09 February, 2023
Fresh from completing tasks in the Kermadec Islands 1000km north of New Zealand, where it supported conservation and science work and helped mana whenua strengthen their connection with the whenua (land) of their tīpuna (ancestors), the Royal New Zealand Navy’s HMNZS Canterbury is now heading to the Sub-Antarctic for a similar role.
The military sealift vessel left Auckland’s Devonport Naval Base on Tuesday and will call into Bluff before making the 465km journey south to Campbell Island (Moutere Ihupuku) and Auckland Islands (Maungahuka).

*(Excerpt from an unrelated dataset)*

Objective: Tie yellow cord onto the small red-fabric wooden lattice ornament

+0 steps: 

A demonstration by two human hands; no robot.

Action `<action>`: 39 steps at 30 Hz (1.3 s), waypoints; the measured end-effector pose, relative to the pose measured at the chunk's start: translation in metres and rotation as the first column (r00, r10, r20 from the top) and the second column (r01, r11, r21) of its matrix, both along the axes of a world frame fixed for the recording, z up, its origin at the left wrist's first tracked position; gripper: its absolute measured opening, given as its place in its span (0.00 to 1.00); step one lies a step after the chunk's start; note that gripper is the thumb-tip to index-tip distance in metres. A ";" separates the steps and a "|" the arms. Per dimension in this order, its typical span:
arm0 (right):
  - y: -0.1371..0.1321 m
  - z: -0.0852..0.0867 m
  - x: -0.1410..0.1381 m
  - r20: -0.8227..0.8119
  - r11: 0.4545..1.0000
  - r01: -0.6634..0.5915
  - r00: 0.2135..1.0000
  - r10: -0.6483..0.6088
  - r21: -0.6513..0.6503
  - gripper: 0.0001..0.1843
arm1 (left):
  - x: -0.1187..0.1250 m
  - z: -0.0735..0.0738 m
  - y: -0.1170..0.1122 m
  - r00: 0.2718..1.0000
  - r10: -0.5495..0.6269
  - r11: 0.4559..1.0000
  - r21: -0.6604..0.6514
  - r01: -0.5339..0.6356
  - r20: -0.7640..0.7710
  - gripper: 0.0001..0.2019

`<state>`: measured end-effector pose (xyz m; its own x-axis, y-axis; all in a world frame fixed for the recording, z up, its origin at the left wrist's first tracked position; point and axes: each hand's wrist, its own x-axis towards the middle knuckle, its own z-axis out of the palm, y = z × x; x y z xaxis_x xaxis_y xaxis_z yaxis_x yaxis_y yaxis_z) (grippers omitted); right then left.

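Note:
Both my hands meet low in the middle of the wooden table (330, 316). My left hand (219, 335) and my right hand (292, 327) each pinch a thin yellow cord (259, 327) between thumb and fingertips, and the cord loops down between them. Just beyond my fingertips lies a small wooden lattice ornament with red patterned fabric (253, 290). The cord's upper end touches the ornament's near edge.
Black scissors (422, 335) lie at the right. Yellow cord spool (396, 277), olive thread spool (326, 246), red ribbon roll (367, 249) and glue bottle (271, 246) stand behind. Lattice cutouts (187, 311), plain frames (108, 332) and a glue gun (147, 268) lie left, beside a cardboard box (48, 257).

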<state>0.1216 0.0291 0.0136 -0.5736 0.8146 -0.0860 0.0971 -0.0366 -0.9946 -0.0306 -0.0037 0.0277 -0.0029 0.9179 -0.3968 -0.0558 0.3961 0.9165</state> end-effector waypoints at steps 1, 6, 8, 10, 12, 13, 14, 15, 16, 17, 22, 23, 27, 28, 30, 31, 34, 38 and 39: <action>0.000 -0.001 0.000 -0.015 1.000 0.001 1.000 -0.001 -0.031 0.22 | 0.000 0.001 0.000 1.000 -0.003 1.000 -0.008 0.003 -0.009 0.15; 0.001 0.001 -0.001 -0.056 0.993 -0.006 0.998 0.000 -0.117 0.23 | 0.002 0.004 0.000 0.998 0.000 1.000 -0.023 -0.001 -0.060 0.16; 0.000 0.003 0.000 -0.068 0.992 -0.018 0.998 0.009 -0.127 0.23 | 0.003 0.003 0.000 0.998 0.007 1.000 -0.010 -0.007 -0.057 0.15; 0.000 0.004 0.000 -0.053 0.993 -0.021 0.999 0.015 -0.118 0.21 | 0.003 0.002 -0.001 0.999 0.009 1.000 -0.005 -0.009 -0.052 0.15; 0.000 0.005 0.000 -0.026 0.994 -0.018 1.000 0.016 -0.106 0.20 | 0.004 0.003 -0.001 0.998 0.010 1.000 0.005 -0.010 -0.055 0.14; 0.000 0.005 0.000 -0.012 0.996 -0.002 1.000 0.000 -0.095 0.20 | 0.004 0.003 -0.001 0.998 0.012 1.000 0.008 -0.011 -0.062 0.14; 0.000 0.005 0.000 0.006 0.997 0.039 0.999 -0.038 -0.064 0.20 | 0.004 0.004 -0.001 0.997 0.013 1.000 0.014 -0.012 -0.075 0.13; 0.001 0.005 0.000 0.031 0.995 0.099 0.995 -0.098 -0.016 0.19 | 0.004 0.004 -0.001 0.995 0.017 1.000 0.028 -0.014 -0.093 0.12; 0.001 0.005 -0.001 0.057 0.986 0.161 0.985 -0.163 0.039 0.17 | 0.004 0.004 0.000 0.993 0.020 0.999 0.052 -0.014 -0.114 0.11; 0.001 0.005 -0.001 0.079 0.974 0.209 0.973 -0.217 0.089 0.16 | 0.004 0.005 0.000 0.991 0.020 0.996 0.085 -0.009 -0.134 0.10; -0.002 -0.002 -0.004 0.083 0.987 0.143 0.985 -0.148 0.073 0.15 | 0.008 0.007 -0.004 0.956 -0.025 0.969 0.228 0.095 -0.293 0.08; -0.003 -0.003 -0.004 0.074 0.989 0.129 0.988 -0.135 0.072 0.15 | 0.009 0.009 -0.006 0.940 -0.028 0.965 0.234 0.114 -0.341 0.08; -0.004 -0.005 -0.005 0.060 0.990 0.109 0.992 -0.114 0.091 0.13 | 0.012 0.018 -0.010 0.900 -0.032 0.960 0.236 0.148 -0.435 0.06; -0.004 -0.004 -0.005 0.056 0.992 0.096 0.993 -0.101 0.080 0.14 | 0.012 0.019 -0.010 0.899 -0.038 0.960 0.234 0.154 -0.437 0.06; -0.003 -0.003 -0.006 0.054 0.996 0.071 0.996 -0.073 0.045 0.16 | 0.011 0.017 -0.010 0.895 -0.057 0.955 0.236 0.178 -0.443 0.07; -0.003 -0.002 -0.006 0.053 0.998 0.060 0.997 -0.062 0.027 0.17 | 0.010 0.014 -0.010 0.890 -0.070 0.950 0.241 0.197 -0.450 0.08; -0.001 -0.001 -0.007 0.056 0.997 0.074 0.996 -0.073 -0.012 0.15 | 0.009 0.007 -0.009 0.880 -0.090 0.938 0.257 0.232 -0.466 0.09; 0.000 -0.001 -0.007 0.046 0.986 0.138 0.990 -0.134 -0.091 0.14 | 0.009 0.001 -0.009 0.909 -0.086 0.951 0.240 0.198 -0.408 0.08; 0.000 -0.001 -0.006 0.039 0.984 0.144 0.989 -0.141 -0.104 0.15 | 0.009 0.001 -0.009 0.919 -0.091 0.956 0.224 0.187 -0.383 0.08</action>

Commanding officer of Canterbury, Commander Bronwyn Heslop, said crew had worked hard to ready the ship for the journey south after returning to Auckland late last week.
The 12-day operation to Rangitāhua/Raoul Island in the Kermadecs involved resupply, conservation and maintenance tasks.
A Navy Seasprite helicopter from RNZAF No. 6 Squadron was used to transport Department of Conservation, MetService and GNS Science personnel and equipment, and the New Zealand Conservation Dog Programme, between ship and shore, including winching personnel down to difficult-to-reach locations.
Northland iwi, Ngāti Kuri mana whenua, were also involved, undertaking research on the island's tracks and native wildlife.
“It’s hugely significant to undertake this trip, with maintaining our connection to our island and oceanscapes and with our relationship with Navy, it’s been huge to reconnect and deliver us to Rangitāhua,” said Sheridan Waitai, Executive Director and Trustee, Ngāti Kuri Trust Board.
MetService personnel upgraded the island’s automatic weather station and undertook maintenance on the facilities at the meteorological station.
“Observations from the automatic weather station at Raoul provide early warning of tropical weather systems including tropical cyclones that may have an adverse impact on New Zealand,” said Steve Knowles, MetService Network Operations Manager.
Commander Heslop said for the New Zealand Defence Force (NZDF) personnel involved, the time at sea had also been about building core skills.
“We've been undertaking training in aviation and boat drills. Every day people have learned more about their life as a sailor, soldier and aviator, so we've really built NZDF capability while we've been here on this operation," she said.
Canterbury’s crew is now preparing for the challenging and chillier seas around the Sub-Antarctic Islands.
The Sub-Antarctic Islands are a UNESCO World Heritage Site and for many years the NZDF has played a crucial role in supporting agencies that protect the natural heritage, important biodiversity, and pest-free status of both sets of islands.
For the first time there will be three Kāi Tahu Kā Rūnaka ki Murihiku representatives aboard.
Kāi Tahu know the Southern Ocean as Te Moana Tāpokopoko a Tāwhaki, the engulfing ocean of Tāwhaki. As kaitiaki, they have long held a connection with the Sub-Antarctic Islands, and the stories of their tīpuna who travelled to the islands are carved into Te Rau Aroha Marae in Bluff.
“This trip offers a timely opportunity to improve Crown-Iwi relationships through the Navy,” said Chief of Navy, Rear Admiral David Proctor.
“The Defence Force and Royal New Zealand Navy draw heavily on te ao Māori. If we can support Kai Tāhu whānau to strengthen their relationship with Moutere Ihupuku and Maungahuka, it strengthens us.”
Te Rūnaka o Awarua whānau member Bob Bowen says the upcoming visit is a once-in-a-lifetime opportunity to visit Te Moana Tāpokopoko a Tāwhaki, Moutere Ihupuku, and Maungahuka.
“It’s incredible to imagine back to the days of our tīpuna when they travelled south to the Sub-Antarctic in waka through ferocious storms. It amazes me how they navigated without the modern luxuries we have today.
“This voyage is our chance to support the mahi to protect our taoka (taonga) species like tōroa (albatross), hoiho (yellow-eyed penguin), toharā (southern right whale), and rāpoka (New Zealand sea lion), and to maintain our ahi kā – our continuous connection with these special islands as mana whenua and mana moana.”
Department of Conservation operations manager for Murihiku John McCarroll says the operation enabled the agency to carry out important conservation work at some of New Zealand’s most remote sites.
“The focus of this trip is maintenance and repairs to key infrastructure which helps us undertake important conservation work. Sea lion, albatross and penguin monitoring will also take place.”
Canterbury’s contingent includes members of the Sir Peter Blake Trust. An environmental leadership expedition includes 11 students and five teachers taking part in research with scientists from the University of Otago, GNS Science and the Cawthron Institute.
“They will be peat sampling, plankton tows, marine intertidal sampling, and marine sediment and water column sampling,” said Blake Head of Programmes, Jacob Anderson.